Thursday, 1 September 2011

Finding Wonderland

So the theatre season has been over for a few months now, Book of Mormon has swept the awards boards and the losing shows have posted their closing notices. But this post isn't about any of those shows; it's about a show that never really had a chance. Wonderland (A New Alice, A New Musical) opened with some somewhat dubious publicity from the New York critics and closed pretty soon after. I recently watched a filming of the musical and feel that I can now have some sort of opinion on this year's biggest flop. Frank Wildhorn has never had a "comfortable" relationship with theatre critics, being synonymous with writing long, ballad-heavy period pieces such as Jekyll and Hyde, Wonderland appeared to be something different; a lighter, pastiche-ridden fluffy take on Alice in Wonderland. Please note, I really don't like the use of sub titles in musicals, do we really need the "A New Alice, A New Musical"? Just as do we really need "A New Mel Brooks Musical" alongside everything Mel Brooks has ever hummed into a tape recorder?

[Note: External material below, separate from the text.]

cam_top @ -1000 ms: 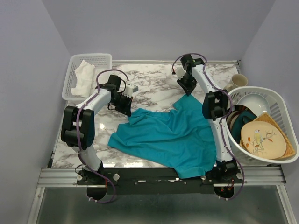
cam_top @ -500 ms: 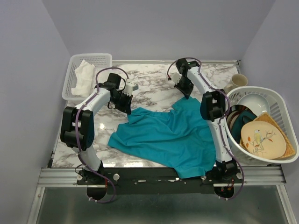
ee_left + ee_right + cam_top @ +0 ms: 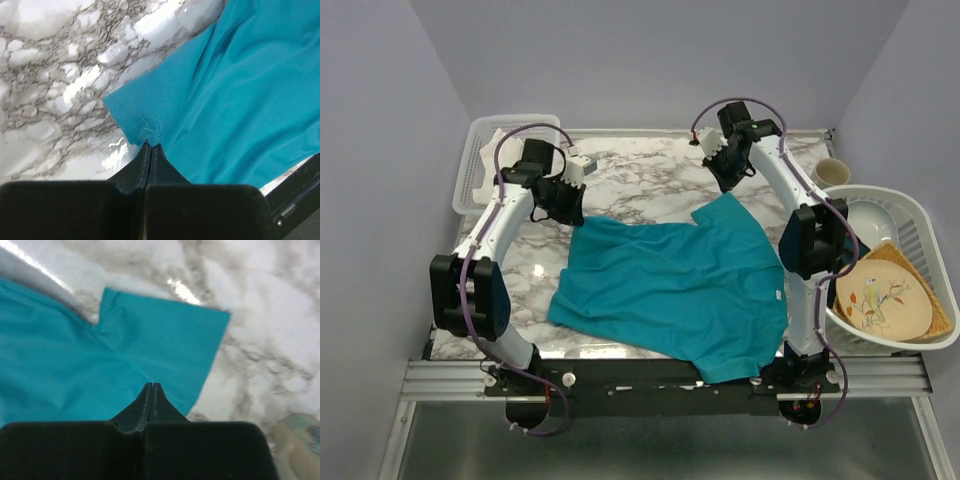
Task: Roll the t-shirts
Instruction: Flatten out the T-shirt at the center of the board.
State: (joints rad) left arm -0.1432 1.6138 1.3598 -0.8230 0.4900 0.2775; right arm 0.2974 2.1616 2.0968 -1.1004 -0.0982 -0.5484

Alice and Friends. That would be a great title for a sitcom.

The show wasn't as bad as many would be led to believe- the costumes were awesome, the songs were catchy and, on the whole, the actors did their best with some rather cheesy dialogue. But I've never seen a show where is faults are so obvious and easy to rectify. The main issue is the book, in particular the structure of the book. I know that a) the show has already closed, b) I'm not a theatre script doctor (unfortunately) and c) Frank Wildhorn doesn't really listen to anyone but himself but I'm going to have a little dissection of the play and examine how it could easily be improved. This also requires the following warning-  *SPOILER ALERT*.

My first issue was with the placement of the Mad Hatter's big showstopper "I Will Prevail", having heard the song on AccuBroadway I assumed it was the big eleven o'clock number yet it appeared at the beginning of act two. The phrase eleven o'clock number refers to when shows used to start later with the penultimate song occuring at eleven clock; a big showy number to keep the audience awake! Famous examples include "Sit Down You're Rocking the Boat" from Guys and Dolls and (more recently) "No Good Deed" from Wicked. So step one in reorganising Wonderland is to move "I Will Prevail" to the eleven o' clock position which leaves an act two opening slot. My second issue was the use of "Through the Looking Glass" as the ending to act one; it was a good song but far too poppy and happy to conclude the act. There just wasn't enough tension or build up for an ending number, I'd instead move it to the beginning of act two. The act two opening is intended to bring the audience back into the show with something fun and buzzy to bring them back up to speed, which I think "Through the Looking Glass" does very well.  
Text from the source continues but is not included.